Ijasa.kebi/23.33
wib/24.8.2015/ sragen_terkenang puncak mountain of lawu (23.8.2015)
Ketika
aku bercengkerama mesra denganmu. Kupalingkan mukaku dari pandangmu dan
kulirikan mataku pada yang lain. Bukan
aku takut dia cemburu. Bukan aku menguji perasaanmu. Tetapi karena aku tak
kuasa menahan tatapmu. Yang dalam nan meneduhkan. Mengejutkan jantung hati.
Caraku menutup muka merah karena tersipu. Bayangan masa depan yang terpantul
dari sinar matamu penuh tawaran.
Menjadi
tongkat penyangga kaki sehari. Mengajariku untuk tidak mudah percaya pada
setiap kata yang diucapkan. Merengkuhku dalam menjamah tubuh yang menawarkan
nikmat diujung perjalanan. Mengulum kagum akan pesona secuil syurga dunia.

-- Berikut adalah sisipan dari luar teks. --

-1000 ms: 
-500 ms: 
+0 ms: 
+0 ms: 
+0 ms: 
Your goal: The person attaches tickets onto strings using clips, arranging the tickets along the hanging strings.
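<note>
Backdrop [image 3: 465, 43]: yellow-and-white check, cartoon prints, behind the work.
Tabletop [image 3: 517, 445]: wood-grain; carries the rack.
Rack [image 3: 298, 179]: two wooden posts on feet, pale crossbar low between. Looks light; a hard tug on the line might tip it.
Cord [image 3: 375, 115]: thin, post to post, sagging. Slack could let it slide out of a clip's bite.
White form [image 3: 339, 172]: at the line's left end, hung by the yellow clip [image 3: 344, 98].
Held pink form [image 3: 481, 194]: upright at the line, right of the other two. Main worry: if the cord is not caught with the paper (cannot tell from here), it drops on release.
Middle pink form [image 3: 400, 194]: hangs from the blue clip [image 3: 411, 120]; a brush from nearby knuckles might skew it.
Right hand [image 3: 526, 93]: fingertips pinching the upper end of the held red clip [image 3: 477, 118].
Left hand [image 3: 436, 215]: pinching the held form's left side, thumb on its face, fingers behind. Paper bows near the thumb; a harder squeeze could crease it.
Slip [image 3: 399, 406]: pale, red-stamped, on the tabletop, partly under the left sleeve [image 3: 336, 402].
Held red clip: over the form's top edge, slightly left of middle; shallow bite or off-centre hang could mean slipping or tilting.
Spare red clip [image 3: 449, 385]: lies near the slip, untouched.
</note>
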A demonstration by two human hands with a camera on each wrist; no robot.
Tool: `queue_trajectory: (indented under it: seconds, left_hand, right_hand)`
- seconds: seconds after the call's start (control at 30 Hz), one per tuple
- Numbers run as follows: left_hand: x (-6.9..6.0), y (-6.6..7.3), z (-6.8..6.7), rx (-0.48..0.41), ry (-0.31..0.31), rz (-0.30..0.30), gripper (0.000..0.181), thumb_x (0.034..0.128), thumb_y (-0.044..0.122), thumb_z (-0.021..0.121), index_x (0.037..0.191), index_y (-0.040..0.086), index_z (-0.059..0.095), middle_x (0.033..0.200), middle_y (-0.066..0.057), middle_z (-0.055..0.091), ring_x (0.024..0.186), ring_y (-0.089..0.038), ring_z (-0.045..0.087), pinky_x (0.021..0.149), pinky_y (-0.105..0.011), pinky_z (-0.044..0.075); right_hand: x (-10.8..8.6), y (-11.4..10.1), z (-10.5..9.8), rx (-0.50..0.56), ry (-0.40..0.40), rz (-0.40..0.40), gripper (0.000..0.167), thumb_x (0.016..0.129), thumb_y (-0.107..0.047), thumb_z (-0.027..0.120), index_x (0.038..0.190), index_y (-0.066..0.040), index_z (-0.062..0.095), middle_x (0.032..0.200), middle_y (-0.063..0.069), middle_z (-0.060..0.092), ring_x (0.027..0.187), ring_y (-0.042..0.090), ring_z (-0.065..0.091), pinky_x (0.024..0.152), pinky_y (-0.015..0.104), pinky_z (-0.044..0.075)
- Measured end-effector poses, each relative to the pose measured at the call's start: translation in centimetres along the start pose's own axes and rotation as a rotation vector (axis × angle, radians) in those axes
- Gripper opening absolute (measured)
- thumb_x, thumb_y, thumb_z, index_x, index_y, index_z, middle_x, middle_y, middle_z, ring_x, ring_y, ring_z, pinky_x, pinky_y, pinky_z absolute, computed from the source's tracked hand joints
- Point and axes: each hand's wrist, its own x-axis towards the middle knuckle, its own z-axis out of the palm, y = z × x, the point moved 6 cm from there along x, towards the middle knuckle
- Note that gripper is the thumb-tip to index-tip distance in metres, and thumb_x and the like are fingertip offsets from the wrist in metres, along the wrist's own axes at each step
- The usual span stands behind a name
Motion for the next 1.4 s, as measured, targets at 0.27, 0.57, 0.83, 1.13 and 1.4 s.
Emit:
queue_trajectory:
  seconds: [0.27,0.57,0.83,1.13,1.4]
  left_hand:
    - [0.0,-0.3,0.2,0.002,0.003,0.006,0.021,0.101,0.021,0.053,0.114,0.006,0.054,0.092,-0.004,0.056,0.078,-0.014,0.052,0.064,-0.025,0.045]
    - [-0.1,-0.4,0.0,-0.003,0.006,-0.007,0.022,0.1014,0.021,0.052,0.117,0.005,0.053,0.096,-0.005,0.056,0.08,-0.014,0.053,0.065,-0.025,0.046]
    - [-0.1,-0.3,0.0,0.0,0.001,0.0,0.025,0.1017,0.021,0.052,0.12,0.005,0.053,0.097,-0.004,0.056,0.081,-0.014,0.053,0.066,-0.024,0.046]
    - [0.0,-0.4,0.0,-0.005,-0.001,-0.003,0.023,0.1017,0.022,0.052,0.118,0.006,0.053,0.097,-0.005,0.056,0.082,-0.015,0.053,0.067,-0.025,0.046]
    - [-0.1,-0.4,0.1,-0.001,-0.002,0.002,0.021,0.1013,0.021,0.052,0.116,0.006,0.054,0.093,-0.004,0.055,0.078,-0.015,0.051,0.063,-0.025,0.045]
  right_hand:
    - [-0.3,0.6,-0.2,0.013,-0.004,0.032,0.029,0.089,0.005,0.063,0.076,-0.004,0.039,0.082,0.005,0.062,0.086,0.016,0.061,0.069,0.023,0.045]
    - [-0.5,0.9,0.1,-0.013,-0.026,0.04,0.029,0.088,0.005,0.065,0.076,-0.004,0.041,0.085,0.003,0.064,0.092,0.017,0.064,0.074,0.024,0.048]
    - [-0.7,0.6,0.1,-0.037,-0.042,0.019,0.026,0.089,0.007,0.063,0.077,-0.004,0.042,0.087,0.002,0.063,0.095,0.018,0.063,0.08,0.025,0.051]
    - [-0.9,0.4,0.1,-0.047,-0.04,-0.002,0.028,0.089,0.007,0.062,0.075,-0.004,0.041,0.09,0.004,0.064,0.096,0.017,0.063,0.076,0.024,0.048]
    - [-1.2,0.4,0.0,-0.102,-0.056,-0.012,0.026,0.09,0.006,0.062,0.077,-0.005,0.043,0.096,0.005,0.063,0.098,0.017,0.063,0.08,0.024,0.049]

Bersama kita menapakkan jejak yang membekas. Mengukir sejarah antara kita dan
tentang dia. Tentang kita yang bersusah payah mencapai puncak. Tentang dia yang
senantiasa sabar menahan sakit atas pijakkan kita yang terlalu keras. Tentang
dia yang diam-diam kita lukai lewat api yang kita cipta untuk penghangat.
Tentang dia yang diam-diam tubuhnya kita tusuk dengan tiang-tiang tenda,
sebagai rumah singgah kita. Tentang dia yang diam-diam kita patahkan anggota
tubuhnya untuk kita bertahan hidup.
Tentang
dia, dia, dan dia. Dia yang menjadi saksi kebersamaan, yang menjadi saksi
kebahagiaan, yang menjadi saksi kemesraan. Kita. Tentang dia yang mencari
perhatianmu, yang mengulik ketenanganmu, yang menawarkan rasa untukmu, yang
mencemburui. Kita. Tentang dia yang telah kau tancapkan namanya dalam dada,
yang menjadi prioritasmu, yang menguasai hati dan pikiranmu, yang mungkin
adalah calon masa depanmu. Kita. Mungkin sejenak kita menggila bersama dia yang
senantiasa tak pernah alpa dalam doa keselamatan kita. Merayu mau untuk terus
melaju. Menjamah tubuh meski sudah berpeluh. Rona bibir fajar yang riuh
melambai. Meminta kita untuk mencumbui lewat frame. Membingkai indah
kebersamaan yang sekejap pudar. Cerita kita tentang dia, dia, dan dia.